### TASK STATEMENT
Somewhere below are a line with "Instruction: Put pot" and a later line with "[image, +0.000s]". Output exactly those lines and all lines between them.

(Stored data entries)
[Start of section]
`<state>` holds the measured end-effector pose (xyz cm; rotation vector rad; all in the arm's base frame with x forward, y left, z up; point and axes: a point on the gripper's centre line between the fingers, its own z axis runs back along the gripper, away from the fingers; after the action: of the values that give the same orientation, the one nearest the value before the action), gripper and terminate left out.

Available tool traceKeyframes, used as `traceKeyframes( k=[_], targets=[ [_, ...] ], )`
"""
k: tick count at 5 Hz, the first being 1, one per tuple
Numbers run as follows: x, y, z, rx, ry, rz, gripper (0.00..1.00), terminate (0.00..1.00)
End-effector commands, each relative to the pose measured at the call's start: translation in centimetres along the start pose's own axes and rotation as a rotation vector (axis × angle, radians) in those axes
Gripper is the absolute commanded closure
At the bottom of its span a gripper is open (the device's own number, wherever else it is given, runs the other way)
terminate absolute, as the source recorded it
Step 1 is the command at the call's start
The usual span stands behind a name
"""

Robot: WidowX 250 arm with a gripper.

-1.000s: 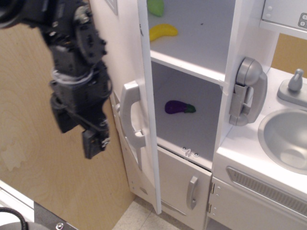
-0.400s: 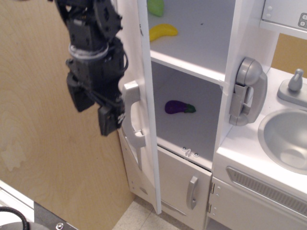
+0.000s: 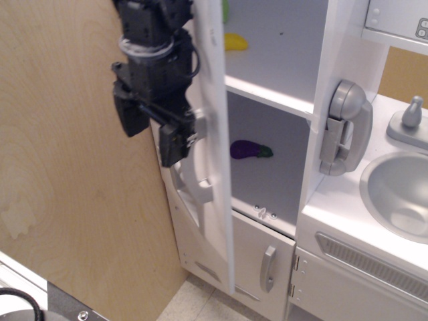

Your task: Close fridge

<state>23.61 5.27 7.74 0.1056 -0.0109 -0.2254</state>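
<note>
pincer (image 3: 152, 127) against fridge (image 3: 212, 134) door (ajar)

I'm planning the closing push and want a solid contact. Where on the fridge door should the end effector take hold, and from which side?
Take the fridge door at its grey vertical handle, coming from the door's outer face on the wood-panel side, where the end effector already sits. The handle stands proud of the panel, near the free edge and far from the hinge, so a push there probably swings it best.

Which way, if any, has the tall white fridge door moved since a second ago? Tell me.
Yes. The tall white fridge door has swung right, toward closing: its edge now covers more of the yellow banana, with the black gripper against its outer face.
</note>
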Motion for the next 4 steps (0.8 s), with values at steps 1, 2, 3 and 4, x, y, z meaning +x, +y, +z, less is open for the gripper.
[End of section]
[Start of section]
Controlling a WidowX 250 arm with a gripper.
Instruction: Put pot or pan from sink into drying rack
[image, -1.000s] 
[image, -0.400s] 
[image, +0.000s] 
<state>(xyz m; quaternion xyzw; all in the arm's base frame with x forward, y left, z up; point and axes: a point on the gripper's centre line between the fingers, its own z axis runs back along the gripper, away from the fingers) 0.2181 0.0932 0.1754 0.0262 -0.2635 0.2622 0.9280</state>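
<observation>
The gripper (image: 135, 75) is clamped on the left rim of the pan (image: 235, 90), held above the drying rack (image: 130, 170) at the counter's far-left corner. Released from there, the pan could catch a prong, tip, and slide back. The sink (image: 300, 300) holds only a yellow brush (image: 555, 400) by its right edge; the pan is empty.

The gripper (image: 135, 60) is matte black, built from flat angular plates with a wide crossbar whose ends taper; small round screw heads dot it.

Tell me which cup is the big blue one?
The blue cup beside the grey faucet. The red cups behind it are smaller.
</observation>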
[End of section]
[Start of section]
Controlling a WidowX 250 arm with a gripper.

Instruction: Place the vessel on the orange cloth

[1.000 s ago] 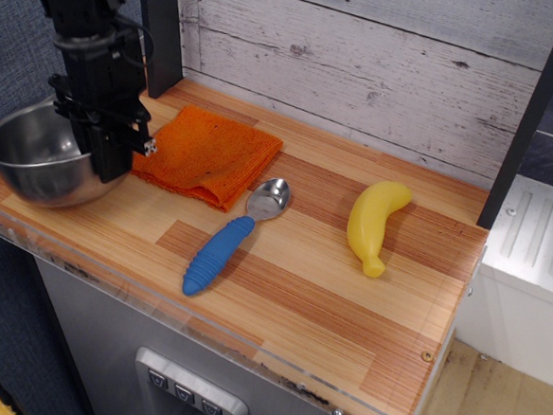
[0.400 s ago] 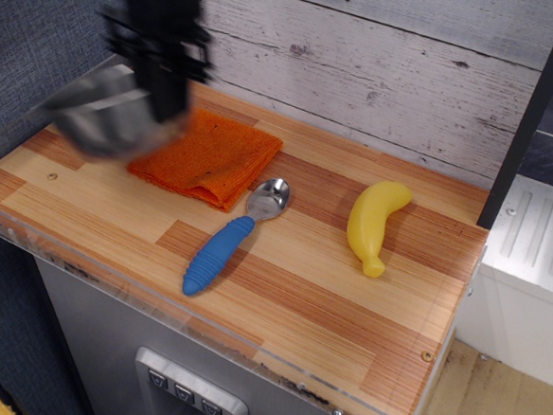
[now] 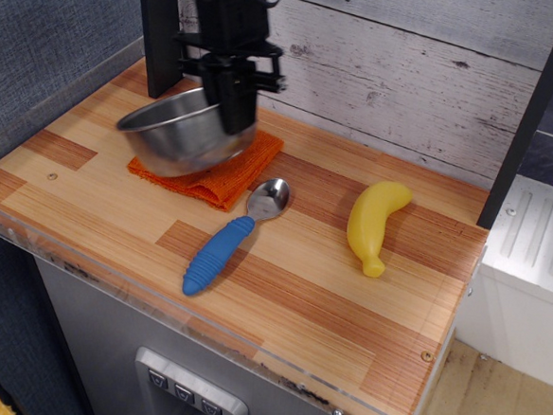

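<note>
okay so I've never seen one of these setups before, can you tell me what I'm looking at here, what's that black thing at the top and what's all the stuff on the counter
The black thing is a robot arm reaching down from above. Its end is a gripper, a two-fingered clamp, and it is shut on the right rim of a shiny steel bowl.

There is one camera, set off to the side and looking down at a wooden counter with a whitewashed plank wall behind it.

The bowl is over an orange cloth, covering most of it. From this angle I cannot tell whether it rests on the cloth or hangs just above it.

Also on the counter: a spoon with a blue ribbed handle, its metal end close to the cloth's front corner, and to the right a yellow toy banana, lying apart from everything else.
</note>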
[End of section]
### TASK ANSWER
Instruction: Put pot or pan from sink into drying rack
[image, -1.000s] 
[image, -0.400s] 
[image, +0.000s] 

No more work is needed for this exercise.